- [TASK DIRECTIONS]:
Through the line that contains "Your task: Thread", return the data below exactly, starting at its first line; leave the rest out.
───── DATA ─────
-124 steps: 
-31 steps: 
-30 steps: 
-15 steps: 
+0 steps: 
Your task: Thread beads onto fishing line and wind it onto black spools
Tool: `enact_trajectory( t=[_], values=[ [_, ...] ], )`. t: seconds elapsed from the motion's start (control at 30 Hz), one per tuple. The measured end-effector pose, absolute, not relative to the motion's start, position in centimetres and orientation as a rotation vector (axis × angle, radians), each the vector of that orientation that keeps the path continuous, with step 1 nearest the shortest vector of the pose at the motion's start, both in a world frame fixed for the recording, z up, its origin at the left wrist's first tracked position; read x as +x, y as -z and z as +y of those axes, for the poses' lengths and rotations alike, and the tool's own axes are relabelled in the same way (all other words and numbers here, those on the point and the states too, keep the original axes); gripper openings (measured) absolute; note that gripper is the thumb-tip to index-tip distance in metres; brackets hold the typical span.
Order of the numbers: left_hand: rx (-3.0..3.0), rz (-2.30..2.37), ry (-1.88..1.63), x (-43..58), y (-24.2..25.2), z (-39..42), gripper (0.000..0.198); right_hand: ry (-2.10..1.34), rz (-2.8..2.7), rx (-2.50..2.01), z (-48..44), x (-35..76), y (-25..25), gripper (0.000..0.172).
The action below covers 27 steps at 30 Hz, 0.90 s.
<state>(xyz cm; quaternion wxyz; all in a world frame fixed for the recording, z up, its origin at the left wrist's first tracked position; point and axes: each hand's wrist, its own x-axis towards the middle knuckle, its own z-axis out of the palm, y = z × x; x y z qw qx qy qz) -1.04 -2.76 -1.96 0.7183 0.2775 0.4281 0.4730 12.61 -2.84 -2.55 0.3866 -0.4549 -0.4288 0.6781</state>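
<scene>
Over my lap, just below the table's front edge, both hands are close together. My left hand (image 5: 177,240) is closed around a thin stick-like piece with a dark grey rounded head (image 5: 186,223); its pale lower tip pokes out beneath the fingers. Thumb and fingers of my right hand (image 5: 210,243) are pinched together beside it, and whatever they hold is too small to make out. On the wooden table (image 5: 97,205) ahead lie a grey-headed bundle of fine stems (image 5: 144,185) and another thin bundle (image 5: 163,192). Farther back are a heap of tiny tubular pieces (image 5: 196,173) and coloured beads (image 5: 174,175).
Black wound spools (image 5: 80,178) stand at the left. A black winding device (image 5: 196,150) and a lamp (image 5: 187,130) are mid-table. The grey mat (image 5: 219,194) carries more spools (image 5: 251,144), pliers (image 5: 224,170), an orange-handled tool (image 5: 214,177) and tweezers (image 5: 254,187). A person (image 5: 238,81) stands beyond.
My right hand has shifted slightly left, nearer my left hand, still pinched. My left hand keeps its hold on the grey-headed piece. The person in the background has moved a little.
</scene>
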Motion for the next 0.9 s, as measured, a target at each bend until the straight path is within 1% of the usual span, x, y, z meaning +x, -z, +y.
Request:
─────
- [TASK SOLUTION]:
-124 steps: 
-31 steps: 
-30 steps: 
-15 steps: 
+0 steps: 
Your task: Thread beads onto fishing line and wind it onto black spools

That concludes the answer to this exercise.